- Born: 7 February 1962 Carmarthen, Wales, UK
- Died: 22 October 2017 (aged 55)
- Occupation: TV producer
- Known for: Producer of cooking programmes

= Patricia Llewellyn =

British television producer (1962–2017)

Patricia Llewellyn (7 February 1962 – 22 October 2017) was a British television producer and managing director of the television production company, Optomen, which in 2010 became part of the All3Media group.

Llewellyn was born in Carmarthen, West Wales, and became best known for her work on cookery programmes. In 2002, the annual Glenfiddich Food and Drink Awards bestowed upon Llewellyn the Independent Spirit Award for her "progressive and confident approach to food and drink broadcasting". She acquired a reputation as a starmaker, having built hit series around previously unknown chefs, such as Two Fat Ladies with Jennifer Paterson and Clarissa Dickson Wright; and The Naked Chef with Jamie Oliver, for which she won her first BAFTA. Her other credits include Heston's Feasts, winner of a Royal Television Society Award; Ramsay's Kitchen Nightmares, winner of two BAFTAs, an International Emmy and a Grierson Award; and another food-related TV series, The F Word, featuring chef Gordon Ramsay.

Llewellyn also acted as co-producer of several American cookery and reality television programmes, such as Kitchen Nightmares, Masterchef, Hotel Hell, and Masterchef Jr.

Llewellyn had success finding on-screen talent outside the culinary world: the BBC2 series Mary Queen of Shops launched the career of television presenter Mary Portas; and Two Men in a Trench, also for BBC2, introduced archaeologist and historian Neil Oliver to television audiences.

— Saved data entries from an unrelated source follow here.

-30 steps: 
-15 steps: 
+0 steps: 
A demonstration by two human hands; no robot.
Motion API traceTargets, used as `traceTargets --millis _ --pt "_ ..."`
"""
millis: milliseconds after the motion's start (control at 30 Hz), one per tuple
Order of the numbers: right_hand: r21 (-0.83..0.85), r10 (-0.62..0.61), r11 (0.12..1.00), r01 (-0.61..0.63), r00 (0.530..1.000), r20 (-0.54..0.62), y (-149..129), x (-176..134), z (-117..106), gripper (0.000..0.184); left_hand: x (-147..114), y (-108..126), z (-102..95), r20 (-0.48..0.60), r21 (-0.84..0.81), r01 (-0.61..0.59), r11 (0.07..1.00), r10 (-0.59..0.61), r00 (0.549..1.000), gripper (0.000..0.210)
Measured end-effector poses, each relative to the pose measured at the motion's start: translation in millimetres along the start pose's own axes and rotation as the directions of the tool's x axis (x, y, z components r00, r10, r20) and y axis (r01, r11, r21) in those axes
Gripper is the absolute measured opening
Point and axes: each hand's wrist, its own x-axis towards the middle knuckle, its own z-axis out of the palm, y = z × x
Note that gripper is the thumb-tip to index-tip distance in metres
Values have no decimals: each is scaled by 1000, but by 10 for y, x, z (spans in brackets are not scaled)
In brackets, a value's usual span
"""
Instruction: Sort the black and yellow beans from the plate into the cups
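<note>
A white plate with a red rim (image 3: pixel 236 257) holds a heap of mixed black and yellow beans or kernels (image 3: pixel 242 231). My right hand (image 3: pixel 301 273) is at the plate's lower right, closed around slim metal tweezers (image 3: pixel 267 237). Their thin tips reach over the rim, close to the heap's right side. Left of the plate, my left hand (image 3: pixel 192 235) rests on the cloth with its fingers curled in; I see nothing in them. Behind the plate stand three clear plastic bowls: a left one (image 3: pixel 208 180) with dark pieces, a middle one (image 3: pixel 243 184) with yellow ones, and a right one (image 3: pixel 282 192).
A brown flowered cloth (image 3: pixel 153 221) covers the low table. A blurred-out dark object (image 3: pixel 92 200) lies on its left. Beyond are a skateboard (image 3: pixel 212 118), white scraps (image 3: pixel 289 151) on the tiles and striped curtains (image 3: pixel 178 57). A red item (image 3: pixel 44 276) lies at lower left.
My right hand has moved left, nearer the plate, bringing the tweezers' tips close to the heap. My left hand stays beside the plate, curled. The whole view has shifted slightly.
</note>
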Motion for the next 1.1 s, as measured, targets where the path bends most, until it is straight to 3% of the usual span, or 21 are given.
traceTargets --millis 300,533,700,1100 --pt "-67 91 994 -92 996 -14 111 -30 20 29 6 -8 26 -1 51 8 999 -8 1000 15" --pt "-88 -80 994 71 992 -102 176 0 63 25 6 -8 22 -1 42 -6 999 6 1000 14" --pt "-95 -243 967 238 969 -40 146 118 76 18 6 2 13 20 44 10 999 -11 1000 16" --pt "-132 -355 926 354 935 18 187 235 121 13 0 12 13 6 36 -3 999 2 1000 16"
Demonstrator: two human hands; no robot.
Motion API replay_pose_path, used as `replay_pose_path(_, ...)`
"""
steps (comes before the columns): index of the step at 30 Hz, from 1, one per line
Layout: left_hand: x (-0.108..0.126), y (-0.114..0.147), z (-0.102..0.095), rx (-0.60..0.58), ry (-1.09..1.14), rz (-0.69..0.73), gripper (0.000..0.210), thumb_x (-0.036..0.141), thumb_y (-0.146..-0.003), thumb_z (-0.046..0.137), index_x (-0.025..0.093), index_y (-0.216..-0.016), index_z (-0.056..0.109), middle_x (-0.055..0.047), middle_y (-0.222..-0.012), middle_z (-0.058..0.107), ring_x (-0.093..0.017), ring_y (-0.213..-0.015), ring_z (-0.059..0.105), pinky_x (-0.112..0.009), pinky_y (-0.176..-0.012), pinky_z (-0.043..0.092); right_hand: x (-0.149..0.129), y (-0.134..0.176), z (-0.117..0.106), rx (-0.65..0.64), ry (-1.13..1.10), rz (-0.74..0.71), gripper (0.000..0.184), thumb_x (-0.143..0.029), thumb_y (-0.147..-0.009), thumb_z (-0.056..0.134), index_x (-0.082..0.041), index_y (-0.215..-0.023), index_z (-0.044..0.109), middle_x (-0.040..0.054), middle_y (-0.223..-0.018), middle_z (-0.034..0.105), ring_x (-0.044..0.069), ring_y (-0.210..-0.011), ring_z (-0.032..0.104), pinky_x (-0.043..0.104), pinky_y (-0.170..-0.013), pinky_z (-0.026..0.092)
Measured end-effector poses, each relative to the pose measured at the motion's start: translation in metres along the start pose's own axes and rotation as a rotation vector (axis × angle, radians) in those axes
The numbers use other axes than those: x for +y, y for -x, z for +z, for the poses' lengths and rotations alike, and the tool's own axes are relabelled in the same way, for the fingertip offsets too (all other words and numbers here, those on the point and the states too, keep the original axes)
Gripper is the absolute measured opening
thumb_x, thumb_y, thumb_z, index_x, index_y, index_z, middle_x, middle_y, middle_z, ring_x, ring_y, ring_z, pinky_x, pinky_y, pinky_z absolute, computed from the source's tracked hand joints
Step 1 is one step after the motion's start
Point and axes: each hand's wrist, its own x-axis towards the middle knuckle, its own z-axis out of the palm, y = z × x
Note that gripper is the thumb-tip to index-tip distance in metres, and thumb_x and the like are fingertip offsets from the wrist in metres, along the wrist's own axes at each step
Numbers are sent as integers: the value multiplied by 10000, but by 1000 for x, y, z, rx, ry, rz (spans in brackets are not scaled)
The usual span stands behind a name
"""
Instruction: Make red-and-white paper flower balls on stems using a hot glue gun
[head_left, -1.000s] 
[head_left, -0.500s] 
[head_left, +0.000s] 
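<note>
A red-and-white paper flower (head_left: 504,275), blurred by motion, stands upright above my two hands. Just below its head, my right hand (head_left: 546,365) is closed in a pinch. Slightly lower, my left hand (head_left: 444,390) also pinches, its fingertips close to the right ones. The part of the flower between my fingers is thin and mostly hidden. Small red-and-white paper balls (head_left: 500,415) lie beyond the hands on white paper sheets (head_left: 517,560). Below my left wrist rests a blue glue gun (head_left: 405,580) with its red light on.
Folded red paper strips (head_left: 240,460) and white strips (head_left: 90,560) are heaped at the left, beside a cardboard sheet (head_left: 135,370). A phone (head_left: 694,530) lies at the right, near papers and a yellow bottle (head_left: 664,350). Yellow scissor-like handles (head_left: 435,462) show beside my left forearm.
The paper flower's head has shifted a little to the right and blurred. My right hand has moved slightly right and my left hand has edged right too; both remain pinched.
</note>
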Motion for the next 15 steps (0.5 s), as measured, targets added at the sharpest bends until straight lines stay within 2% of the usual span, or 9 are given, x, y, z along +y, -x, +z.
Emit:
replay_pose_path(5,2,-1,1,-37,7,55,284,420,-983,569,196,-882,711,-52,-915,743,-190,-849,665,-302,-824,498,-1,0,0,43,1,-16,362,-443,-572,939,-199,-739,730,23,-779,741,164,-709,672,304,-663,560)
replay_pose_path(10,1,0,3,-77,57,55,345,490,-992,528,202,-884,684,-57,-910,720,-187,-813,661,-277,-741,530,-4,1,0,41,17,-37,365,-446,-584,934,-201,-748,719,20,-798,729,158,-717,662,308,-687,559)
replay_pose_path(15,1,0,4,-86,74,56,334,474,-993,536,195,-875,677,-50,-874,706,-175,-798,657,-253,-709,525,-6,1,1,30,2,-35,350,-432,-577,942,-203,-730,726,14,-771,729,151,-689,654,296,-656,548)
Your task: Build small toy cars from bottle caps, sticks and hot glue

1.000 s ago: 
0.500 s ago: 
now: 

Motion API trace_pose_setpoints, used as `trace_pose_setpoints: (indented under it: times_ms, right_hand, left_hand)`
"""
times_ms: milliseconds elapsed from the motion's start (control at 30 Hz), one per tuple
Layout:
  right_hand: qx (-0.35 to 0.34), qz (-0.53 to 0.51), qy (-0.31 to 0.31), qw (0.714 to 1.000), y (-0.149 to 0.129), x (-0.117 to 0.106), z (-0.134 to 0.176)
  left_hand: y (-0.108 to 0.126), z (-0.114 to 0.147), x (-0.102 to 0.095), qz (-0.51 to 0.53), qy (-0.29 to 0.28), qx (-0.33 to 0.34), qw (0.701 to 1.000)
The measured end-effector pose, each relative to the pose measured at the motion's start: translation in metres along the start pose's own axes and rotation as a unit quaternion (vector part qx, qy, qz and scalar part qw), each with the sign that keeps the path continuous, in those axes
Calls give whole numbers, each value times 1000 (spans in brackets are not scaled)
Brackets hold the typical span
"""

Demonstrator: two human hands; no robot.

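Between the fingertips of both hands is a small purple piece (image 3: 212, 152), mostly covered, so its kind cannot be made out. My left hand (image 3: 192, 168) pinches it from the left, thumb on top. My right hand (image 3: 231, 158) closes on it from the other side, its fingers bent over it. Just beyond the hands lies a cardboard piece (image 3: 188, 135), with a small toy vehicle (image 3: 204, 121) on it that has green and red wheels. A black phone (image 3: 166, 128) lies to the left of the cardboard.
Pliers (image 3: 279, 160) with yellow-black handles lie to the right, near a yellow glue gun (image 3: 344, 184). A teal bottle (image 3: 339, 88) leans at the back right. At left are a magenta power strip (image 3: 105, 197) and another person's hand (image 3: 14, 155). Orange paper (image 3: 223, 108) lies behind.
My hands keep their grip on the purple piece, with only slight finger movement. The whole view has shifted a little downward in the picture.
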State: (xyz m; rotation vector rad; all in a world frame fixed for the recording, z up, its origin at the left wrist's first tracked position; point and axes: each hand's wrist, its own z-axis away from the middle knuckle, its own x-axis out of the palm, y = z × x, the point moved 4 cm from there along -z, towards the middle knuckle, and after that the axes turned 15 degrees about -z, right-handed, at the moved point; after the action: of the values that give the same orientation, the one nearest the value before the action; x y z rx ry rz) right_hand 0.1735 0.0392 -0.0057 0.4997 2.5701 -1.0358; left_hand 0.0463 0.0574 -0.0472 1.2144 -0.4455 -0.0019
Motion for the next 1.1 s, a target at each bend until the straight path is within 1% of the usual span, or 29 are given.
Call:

Llewellyn was also executive producer for The F***ing Fulfords, a BAFTA nominated documentary for Channel 4.

As the managing director of Optomen, Llewellyn led the company through a period of rapid growth. When Llewellyn joined Optomen, its gross annual revenue was under £10m, but by 2014, according to the Broadcast Annual Survey, it ranked seventh among independent production companies in the UK with annual revenue of over £57m. Optomen now has production offices in London, New York and Los Angeles.

Her death from metastatic breast cancer was announced on 24 October 2017.